══ Data below

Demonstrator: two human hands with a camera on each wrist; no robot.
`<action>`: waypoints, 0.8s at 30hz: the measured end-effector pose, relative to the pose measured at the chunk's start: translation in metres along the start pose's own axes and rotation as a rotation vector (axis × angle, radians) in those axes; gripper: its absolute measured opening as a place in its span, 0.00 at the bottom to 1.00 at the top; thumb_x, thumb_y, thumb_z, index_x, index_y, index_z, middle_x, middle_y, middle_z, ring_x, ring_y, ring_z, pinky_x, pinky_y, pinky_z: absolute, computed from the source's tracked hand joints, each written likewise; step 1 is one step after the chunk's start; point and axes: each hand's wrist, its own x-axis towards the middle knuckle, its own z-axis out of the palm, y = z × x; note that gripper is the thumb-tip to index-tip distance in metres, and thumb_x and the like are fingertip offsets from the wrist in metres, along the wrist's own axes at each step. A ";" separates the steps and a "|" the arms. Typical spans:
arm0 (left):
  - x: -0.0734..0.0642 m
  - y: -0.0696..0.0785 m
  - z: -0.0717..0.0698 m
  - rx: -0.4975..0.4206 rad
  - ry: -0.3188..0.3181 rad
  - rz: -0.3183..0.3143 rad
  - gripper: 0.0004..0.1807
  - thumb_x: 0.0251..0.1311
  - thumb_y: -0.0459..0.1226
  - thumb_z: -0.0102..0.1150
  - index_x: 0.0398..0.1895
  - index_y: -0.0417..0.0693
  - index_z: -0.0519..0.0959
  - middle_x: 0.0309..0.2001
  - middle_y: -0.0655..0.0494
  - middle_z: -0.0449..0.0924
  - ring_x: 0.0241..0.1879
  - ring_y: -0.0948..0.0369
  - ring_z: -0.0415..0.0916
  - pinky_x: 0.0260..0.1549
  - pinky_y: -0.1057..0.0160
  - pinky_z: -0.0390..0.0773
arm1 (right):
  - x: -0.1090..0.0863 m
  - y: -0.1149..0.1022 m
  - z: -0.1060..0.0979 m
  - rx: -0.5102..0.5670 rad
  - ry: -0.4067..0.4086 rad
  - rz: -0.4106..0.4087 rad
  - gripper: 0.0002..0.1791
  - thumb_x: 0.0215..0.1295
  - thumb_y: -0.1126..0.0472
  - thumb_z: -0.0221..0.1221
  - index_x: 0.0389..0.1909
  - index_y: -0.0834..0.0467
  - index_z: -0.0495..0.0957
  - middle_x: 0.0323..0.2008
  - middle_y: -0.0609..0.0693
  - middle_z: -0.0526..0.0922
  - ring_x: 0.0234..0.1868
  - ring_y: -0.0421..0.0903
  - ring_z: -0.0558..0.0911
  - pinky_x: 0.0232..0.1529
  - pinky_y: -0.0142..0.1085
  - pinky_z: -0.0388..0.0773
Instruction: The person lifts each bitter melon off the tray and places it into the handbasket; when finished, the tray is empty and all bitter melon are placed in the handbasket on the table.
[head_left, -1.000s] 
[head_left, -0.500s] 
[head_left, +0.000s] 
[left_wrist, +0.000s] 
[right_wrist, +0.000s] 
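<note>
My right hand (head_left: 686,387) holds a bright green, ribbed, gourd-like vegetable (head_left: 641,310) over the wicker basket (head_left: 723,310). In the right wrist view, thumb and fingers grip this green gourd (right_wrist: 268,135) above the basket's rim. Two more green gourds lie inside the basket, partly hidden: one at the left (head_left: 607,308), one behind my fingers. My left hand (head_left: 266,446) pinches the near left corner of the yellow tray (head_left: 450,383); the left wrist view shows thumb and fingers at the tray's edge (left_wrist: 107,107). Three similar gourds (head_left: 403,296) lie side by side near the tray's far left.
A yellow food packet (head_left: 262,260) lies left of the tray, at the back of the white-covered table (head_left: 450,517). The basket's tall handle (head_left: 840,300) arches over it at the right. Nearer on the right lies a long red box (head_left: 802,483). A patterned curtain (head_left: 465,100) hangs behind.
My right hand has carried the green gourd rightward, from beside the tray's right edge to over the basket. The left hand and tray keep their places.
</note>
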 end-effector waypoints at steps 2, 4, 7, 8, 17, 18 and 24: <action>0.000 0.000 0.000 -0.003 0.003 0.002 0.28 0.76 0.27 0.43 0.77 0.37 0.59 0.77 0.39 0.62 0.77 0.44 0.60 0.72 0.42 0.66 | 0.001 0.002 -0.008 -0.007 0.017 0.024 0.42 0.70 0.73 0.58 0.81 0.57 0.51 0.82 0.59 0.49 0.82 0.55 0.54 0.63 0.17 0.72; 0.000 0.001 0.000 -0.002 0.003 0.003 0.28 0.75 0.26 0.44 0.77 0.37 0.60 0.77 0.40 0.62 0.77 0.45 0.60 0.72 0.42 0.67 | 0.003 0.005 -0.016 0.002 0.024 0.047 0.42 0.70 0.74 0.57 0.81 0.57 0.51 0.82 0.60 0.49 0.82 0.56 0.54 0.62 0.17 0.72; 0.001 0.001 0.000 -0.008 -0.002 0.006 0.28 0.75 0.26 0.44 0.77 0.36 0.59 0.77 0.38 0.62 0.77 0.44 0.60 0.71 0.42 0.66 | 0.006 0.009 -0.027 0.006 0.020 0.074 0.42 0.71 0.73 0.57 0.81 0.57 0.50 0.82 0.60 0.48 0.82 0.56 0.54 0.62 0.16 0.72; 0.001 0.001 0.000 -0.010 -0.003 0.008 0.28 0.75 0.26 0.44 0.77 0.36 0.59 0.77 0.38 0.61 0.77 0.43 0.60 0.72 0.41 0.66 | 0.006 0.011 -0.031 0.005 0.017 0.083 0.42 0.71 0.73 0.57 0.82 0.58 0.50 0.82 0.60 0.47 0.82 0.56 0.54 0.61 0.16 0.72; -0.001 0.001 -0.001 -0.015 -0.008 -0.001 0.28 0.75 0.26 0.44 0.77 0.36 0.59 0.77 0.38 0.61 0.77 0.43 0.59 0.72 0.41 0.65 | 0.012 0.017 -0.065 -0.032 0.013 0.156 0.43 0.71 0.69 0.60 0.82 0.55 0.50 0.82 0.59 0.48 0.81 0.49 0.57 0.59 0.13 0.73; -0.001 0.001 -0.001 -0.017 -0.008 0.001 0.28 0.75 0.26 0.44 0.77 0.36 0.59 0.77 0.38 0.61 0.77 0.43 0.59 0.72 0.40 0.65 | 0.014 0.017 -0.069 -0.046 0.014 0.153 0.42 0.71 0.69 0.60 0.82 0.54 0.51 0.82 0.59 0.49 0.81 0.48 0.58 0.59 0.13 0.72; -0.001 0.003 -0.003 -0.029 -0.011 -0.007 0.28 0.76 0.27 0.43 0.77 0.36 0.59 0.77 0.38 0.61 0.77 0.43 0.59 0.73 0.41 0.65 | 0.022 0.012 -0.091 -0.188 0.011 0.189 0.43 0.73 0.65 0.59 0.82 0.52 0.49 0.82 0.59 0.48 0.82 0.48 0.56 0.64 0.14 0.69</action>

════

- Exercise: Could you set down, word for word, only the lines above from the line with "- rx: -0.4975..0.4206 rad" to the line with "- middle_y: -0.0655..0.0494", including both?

- Answer section:
  - rx: -0.4975..0.4206 rad
  - ry: -0.3188..0.3181 rad
  - rz: -0.3183..0.3143 rad
  - gripper: 0.0004..0.1807
  - thumb_x: 0.0251..0.1311
  - thumb_y: -0.0459..0.1226
  - thumb_z: -0.0102..0.1150
  - index_x: 0.0398..0.1895
  - index_y: -0.0417..0.0693
  - index_z: -0.0519..0.0959
  - middle_x: 0.0309..0.2001
  - middle_y: -0.0655..0.0494

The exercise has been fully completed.